(TASK): An exact, complete copy of the lines below is the expected answer.

(AVAILABLE DATA):
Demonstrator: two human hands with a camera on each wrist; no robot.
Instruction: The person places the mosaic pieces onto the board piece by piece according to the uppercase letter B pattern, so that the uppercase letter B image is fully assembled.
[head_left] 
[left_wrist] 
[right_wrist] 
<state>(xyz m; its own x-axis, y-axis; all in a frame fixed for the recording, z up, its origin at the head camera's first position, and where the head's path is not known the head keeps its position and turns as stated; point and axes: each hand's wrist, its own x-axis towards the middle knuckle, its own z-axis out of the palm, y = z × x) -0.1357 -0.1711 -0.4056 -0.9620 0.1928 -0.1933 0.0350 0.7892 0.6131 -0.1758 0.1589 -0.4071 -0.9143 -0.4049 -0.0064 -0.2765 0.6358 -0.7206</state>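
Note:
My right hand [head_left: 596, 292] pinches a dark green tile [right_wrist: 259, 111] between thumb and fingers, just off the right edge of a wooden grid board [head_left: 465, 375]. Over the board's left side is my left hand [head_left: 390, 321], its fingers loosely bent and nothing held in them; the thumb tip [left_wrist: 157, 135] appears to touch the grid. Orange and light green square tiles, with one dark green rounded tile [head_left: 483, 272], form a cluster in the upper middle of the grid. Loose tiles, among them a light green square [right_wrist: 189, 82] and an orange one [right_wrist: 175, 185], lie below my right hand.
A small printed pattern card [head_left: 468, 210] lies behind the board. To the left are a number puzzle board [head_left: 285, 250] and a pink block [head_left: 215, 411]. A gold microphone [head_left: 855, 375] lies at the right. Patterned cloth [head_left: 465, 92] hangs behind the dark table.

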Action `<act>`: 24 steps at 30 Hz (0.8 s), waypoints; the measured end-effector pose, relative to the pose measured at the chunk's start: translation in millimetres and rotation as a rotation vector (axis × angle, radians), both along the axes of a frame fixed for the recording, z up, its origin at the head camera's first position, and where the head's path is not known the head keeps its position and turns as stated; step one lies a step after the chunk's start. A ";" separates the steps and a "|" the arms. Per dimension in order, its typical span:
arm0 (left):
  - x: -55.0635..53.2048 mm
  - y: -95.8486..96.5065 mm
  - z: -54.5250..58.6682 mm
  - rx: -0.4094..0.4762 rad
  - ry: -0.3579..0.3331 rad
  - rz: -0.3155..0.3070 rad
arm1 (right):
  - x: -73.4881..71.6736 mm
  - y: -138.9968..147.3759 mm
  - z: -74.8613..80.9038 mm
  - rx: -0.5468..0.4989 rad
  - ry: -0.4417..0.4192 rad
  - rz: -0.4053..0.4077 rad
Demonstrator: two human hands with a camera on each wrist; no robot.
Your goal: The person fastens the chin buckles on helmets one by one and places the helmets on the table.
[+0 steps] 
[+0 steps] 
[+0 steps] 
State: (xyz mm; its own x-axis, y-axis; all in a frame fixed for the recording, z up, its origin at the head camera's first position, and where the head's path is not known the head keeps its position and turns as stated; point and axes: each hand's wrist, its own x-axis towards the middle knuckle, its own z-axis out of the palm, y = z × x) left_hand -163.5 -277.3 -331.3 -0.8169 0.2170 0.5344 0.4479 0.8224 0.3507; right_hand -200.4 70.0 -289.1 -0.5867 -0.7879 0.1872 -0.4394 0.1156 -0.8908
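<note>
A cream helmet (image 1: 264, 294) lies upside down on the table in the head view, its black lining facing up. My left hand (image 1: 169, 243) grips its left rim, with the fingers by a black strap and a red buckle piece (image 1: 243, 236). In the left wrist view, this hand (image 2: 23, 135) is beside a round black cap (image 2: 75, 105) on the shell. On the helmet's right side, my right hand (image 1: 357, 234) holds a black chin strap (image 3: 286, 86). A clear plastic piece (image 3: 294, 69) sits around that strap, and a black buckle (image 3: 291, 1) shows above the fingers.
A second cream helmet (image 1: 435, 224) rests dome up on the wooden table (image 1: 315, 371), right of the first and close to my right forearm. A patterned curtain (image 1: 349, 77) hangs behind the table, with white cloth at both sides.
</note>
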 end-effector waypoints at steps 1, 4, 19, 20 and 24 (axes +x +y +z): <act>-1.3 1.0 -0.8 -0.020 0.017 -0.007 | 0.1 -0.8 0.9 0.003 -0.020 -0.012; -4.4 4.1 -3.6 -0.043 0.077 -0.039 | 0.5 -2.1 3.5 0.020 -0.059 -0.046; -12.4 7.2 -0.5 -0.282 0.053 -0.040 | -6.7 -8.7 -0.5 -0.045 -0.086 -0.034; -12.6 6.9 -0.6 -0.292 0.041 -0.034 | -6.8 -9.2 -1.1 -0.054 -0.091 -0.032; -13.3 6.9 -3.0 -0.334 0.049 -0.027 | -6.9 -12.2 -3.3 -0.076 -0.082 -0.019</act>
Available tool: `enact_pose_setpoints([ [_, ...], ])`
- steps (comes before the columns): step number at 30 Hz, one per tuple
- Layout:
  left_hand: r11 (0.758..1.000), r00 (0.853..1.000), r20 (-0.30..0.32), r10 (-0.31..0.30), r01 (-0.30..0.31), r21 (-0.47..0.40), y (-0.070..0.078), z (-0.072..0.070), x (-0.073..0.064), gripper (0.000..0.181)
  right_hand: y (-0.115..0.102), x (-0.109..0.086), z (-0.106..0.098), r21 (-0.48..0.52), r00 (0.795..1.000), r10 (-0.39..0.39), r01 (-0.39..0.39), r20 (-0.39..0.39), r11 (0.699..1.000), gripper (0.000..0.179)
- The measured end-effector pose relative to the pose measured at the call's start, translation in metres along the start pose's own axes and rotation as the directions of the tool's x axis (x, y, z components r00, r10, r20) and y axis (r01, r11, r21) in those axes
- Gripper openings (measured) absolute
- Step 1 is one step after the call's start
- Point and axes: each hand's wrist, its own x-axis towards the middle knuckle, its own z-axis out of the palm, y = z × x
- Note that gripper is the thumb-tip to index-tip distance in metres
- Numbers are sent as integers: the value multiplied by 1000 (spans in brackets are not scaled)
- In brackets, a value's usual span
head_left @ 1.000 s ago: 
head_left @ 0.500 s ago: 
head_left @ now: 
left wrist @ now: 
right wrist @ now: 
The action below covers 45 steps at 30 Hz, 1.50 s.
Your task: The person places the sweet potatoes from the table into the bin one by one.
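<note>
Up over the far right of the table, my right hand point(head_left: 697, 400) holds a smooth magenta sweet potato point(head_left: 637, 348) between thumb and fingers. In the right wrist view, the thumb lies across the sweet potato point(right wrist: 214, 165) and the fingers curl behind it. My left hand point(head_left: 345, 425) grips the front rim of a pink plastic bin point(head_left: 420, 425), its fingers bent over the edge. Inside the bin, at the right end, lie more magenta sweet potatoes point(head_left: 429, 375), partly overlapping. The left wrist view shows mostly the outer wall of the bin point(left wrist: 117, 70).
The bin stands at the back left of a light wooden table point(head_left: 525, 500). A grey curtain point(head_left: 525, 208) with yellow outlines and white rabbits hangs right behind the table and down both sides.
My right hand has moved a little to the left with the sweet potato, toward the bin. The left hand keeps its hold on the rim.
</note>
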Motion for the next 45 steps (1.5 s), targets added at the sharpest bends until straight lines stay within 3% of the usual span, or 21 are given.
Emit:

(RESPONSE TO THIS EXERCISE):
Demonstrator: two human hands with a camera on each wrist; no robot.
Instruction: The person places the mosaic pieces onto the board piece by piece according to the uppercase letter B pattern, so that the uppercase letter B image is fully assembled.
[head_left] 
[left_wrist] 
[right_wrist] 
<state>(xyz m; its own x-axis, y-axis; all in a frame fixed for the recording, z up, its origin at the head camera's first position, and where the head's path is not known the head keeps its position and turns as stated; point and axes: each hand's wrist, its own x-axis towards the middle knuckle, its own z-axis out of the palm, y = z × x) -0.1357 -0.1711 -0.4056 -0.9620 0.1928 -0.1933 0.0350 0.7892 0.6131 -0.1758 0.1589 -0.4071 -0.9143 -0.4049 -0.0064 -0.2765 0.6358 -0.7206</state>
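Note:
My right hand [head_left: 596, 292] pinches a dark green tile [right_wrist: 259, 111] between thumb and fingers, just off the right edge of a wooden grid board [head_left: 465, 375]. Over the board's left side is my left hand [head_left: 390, 321], its fingers loosely bent and nothing held in them; the thumb tip [left_wrist: 157, 135] appears to touch the grid. Orange and light green square tiles, with one dark green rounded tile [head_left: 483, 272], form a cluster in the upper middle of the grid. Loose tiles, among them a light green square [right_wrist: 189, 82] and an orange one [right_wrist: 175, 185], lie below my right hand.
A small printed pattern card [head_left: 468, 210] lies behind the board. To the left are a number puzzle board [head_left: 285, 250] and a pink block [head_left: 215, 411]. A gold microphone [head_left: 855, 375] lies at the right. Patterned cloth [head_left: 465, 92] hangs behind the dark table.
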
Action `<act>`: 24 steps at 30 Hz (0.8 s), waypoints; the measured end-effector pose, relative to the pose measured at the chunk's start: translation in millimetres and rotation as a rotation vector (axis × angle, radians), both along the axes of a frame fixed for the recording, z up, its origin at the head camera's first position, and where the head's path is not known the head keeps its position and turns as stated; step one lies a step after the chunk's start. A ";" separates the steps and a "|" the arms. Per dimension in order, its typical span:
arm0 (left):
  - x: -55.0635..53.2048 mm
  - y: -95.8486..96.5065 mm
  - z: -54.5250..58.6682 mm
  - rx: -0.4094..0.4762 rad
  - ry: -0.3579..0.3331 rad
  - rz: -0.3155..0.3070 rad
arm1 (right):
  - x: -73.4881..71.6736 mm
  - y: -138.9968..147.3759 mm
  - z: -74.8613..80.9038 mm
  - rx: -0.5468..0.4989 rad
  - ry: -0.4417..0.4192 rad
  - rz: -0.4053..0.4077 rad
Demonstrator: two human hands with a camera on each wrist; no robot.
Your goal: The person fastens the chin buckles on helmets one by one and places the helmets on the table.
[+0 steps] 
[+0 steps] 
[+0 steps] 
State: (xyz mm; its own x-axis, y-axis; all in a frame fixed for the recording, z up, its origin at the head camera's first position, and where the head's path is not known the head keeps its position and turns as stated; point and axes: each hand's wrist, its own x-axis towards the middle knuckle, its own z-axis out of the palm, y = z × x) left_hand -163.5 -277.3 -331.3 -0.8169 0.2170 0.5344 0.4479 0.8224 0.3507; right_hand -200.4 70.0 -289.1 -0.5867 -0.7879 0.1872 -0.4394 0.1156 -0.8908
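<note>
A cream helmet (image 1: 264, 294) lies upside down on the table in the head view, its black lining facing up. My left hand (image 1: 169, 243) grips its left rim, with the fingers by a black strap and a red buckle piece (image 1: 243, 236). In the left wrist view, this hand (image 2: 23, 135) is beside a round black cap (image 2: 75, 105) on the shell. On the helmet's right side, my right hand (image 1: 357, 234) holds a black chin strap (image 3: 286, 86). A clear plastic piece (image 3: 294, 69) sits around that strap, and a black buckle (image 3: 291, 1) shows above the fingers.
A second cream helmet (image 1: 435, 224) rests dome up on the wooden table (image 1: 315, 371), right of the first and close to my right forearm. A patterned curtain (image 1: 349, 77) hangs behind the table, with white cloth at both sides.
</note>
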 end-effector waypoints at steps 1, 4, 19, 20 and 24 (axes +x +y +z): <act>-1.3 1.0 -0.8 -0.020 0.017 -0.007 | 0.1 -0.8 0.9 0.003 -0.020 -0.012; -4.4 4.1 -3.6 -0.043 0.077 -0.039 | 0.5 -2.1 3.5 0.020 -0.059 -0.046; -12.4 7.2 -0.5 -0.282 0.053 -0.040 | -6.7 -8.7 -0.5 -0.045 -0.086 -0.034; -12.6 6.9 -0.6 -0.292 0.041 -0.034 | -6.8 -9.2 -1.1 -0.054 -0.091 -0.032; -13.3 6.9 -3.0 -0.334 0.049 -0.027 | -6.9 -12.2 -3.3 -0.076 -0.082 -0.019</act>
Available tool: `enact_pose_setpoints([ [_, ...], ])`
- steps (comes before the columns): step number at 30 Hz, one per tuple
- Layout:
  left_hand: r11 (0.758..1.000), r00 (0.853..1.000), r20 (-0.30..0.32), r10 (-0.31..0.30), r01 (-0.30..0.31), r21 (-0.47..0.40), y (-0.070..0.078), z (-0.072..0.070), x (-0.073..0.064), gripper (0.000..0.181)
  right_hand: y (-0.115..0.102), x (-0.109..0.086), z (-0.106..0.098), r21 (-0.48..0.52), r00 (0.795..1.000), r10 (-0.39..0.39), r01 (-0.39..0.39), r20 (-0.39..0.39), r11 (0.699..1.000), gripper (0.000..0.179)
- The measured end-effector pose relative to the pose measured at the call's start, translation in metres along the start pose's own axes and rotation as the directions of the tool's x axis (x, y, z components r00, r10, r20) and y axis (r01, r11, r21) in those axes
- Gripper openings (measured) absolute
- Step 1 is one step after the call's start
- Point and axes: each hand's wrist, its own x-axis towards the middle knuckle, its own z-axis out of the palm, y = z × x
- Note that gripper is the thumb-tip to index-tip distance in metres
- Numbers are sent as integers: the value multiplied by 1000 (spans in brackets are not scaled)
- In brackets, a value's usual span
head_left @ 1.000 s ago: 
head_left @ 0.500 s ago: 
head_left @ now: 
left wrist @ now: 
right wrist @ now: 
The action below covers 45 steps at 30 Hz, 1.50 s.
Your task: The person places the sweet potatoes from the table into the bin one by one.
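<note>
Up over the far right of the table, my right hand point(head_left: 697, 400) holds a smooth magenta sweet potato point(head_left: 637, 348) between thumb and fingers. In the right wrist view, the thumb lies across the sweet potato point(right wrist: 214, 165) and the fingers curl behind it. My left hand point(head_left: 345, 425) grips the front rim of a pink plastic bin point(head_left: 420, 425), its fingers bent over the edge. Inside the bin, at the right end, lie more magenta sweet potatoes point(head_left: 429, 375), partly overlapping. The left wrist view shows mostly the outer wall of the bin point(left wrist: 117, 70).
The bin stands at the back left of a light wooden table point(head_left: 525, 500). A grey curtain point(head_left: 525, 208) with yellow outlines and white rabbits hangs right behind the table and down both sides.
My right hand has moved a little to the left with the sweet potato, toward the bin. The left hand keeps its hold on the rim.
</note>
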Motion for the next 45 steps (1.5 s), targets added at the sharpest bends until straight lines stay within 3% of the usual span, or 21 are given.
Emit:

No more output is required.